Szene Kolumne:Problem: Alk

Die Jahreszeit für Chaos, Exzess und Zweituniform

Von Anna Hoben

S-Bahnhof Marienplatz, im Zwischengeschoss, vormittags unter der Woche: Drei junge Kerle stehen herum, offenbar wartend, auf etwas oder jemanden. Sie tragen Lederhosen, weißes Hemd, darüber Jacketts, die Frisuren sehen aus wie gemeißelt. Die Bierflaschen, die sie in der Hand halten, tragen sie wie Aktentaschen. Sie haben sich wohl frei genommen, von der Arbeit oder vom Praktikum, aber sie sehen nicht nach einem entspannten, freien Tag aus, sondern eher ziemlich angestrengt. Aus ihrer Sicht ist das sogar irgendwie verständlich, vor ihnen liegt ein langer Tag, und Trinken kann man ja mit demselben Eifer betreiben wie Arbeiten.

München steht Kopf. Wo sonst Ordnung herrscht wie nirgendwo sonst im Land, regiert zweieinhalb Wochen lang der Exzess, aber der geordnete, mit Taschenkontrollen und Sperrstunde. In der Stadt, in der am Hauptbahnhof Alkohol vom späteren Abend an komplett verboten ist, da ist es jetzt total okay, sich am selben Ort zum Frühstück eine Flasche Bier zu öffnen - bitte, man braucht doch eine ordentliche Grundlage! Wo sonst Menschen am Morgen angestrengt in Erstuniform zur Arbeit hasten, da hasten sie nun angestrengt am Morgen in Zweituniform zum Volksfest. Wenn sie dort ihr Tagwerk verrichtet haben, dann brummt ihnen der Schädel von all dem strapaziösen Zuprosten, Tanzen und Grölen. Sie stolpern dann in der Stadt umher, auf der Suche nach einem wohlverdienten Feierabendbier.

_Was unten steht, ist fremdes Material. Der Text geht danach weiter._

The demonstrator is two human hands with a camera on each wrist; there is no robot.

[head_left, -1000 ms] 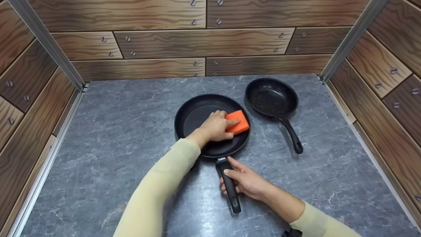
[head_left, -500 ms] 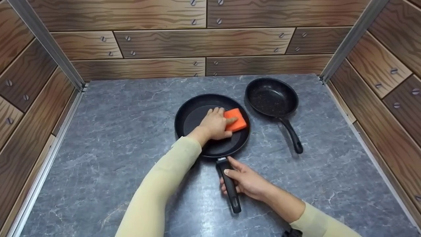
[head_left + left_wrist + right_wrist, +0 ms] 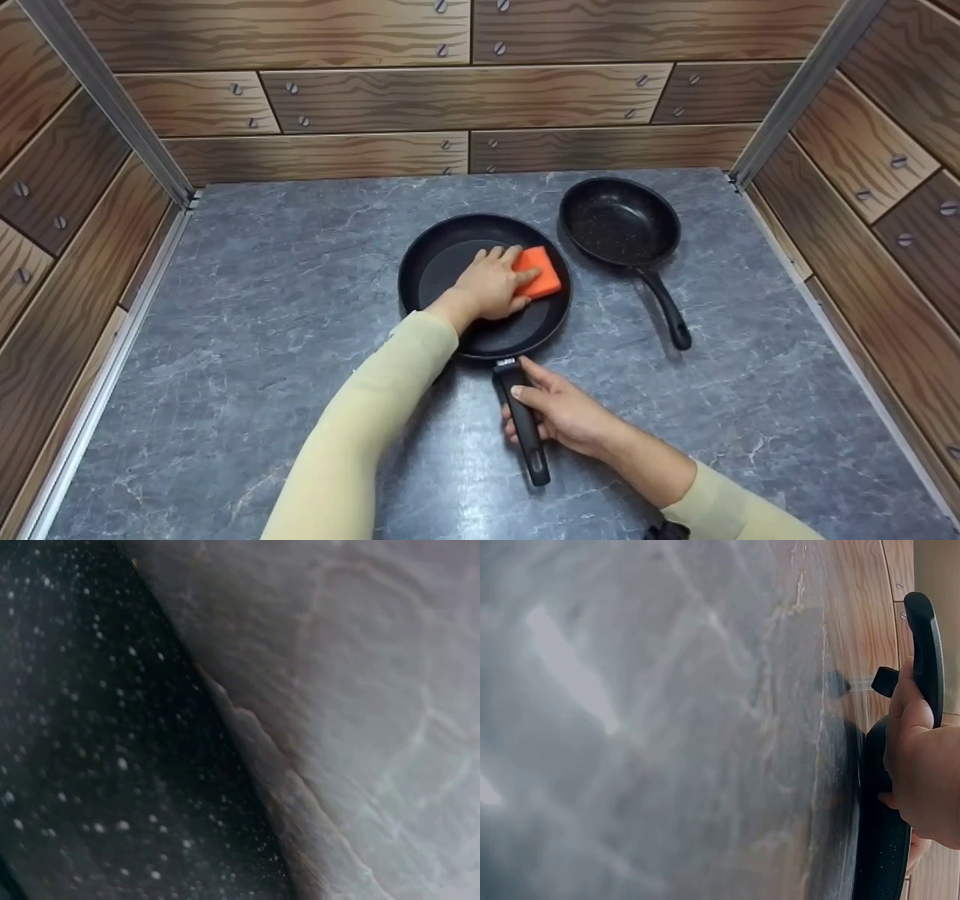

Kurz vor Mitternacht, am Wochenende, Sonnenstraße: Tirolerhüte torkeln, Trachten taumeln, Dirndl schwanken, alles Banane auf der Feierbanane. Am nächsten Tag ist Bundestagswahl, und kurz, ganz kurz, schießt einem die Frage durch den Sinn, ob das allgemeine Wahlrecht wirklich so eine gute Idee ist. Vor den Geschäften liegen Obdachlose, in manchen Eingängen sind es ein halbes Dutzend Leute oder mehr, sie haben sich zur Nacht gebettet, aber sie haben nicht mit den After-Wiesn-Menschen gerechnet. Man macht sich nun Sorgen, um die slalomlaufenden After-Wiesn-Menschen, vor allem aber um die schlafenden oder wahrscheinlich eher unruhig wachenden Menschen in den Eingängen.

Bald kommt wieder die Zeit, da es nicht der Normalzustand ist, zum Frühstück in der Öffentlichkeit Bier zu trinken, sondern wahlweise: Politik-Frühschoppen oder asozial. Eine Münchner Boulevardzeitung bringt die Sache ein paar Tage später in der unscheinbaren Bildunterschrift zu einer kleinen Meldung auf den Punkt, die kürzeste Formel aller Zeiten. Das Bild zeigt einen auf den Biertisch herabgesunkenen Sepplhut nebst einem vollen und mehreren halb leeren Masskrügen, darunter nur zwei Worte, verbunden durch einen Doppelpunkt: "Problem: Alk."